▶ WHAT THE TASK REQUIRES
In the listing below, find the line holding "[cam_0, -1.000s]" and the line holding "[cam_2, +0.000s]". Write out those two lines and all lines between, exactly, and nothing more.
+---+
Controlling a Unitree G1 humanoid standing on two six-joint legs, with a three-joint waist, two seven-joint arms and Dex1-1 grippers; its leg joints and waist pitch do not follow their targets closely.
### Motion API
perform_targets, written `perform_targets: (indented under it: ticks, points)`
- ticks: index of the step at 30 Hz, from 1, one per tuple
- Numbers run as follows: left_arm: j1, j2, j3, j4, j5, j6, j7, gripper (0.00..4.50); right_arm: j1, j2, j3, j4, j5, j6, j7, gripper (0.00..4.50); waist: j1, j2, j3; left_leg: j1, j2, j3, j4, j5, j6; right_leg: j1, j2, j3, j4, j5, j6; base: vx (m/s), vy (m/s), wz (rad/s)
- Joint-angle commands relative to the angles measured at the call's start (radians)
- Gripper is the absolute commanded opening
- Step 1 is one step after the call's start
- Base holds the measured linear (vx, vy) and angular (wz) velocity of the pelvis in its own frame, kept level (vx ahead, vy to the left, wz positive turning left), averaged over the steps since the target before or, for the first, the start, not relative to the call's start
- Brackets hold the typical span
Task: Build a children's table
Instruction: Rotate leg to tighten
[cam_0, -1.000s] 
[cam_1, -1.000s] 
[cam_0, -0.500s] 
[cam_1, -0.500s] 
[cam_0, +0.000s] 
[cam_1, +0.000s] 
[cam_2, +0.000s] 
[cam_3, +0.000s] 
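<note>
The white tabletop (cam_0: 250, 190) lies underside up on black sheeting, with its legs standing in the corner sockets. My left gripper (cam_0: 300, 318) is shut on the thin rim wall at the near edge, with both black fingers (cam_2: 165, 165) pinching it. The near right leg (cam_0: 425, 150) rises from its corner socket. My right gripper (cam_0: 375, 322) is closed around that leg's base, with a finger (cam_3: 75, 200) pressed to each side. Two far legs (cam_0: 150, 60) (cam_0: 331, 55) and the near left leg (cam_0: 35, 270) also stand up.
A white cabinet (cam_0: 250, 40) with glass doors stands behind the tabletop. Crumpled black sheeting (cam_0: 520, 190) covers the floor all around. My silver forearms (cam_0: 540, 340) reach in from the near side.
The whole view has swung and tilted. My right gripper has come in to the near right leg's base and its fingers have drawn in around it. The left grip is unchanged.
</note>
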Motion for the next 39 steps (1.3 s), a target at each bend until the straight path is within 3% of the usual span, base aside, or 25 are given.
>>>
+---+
▶ ANSWER TO THIS EXERCISE
[cam_0, -1.000s] 
[cam_1, -1.000s] 
[cam_0, -0.500s] 
[cam_1, -0.500s] 
[cam_0, +0.000s] 
[cam_1, +0.000s] 
[cam_2, +0.000s] 

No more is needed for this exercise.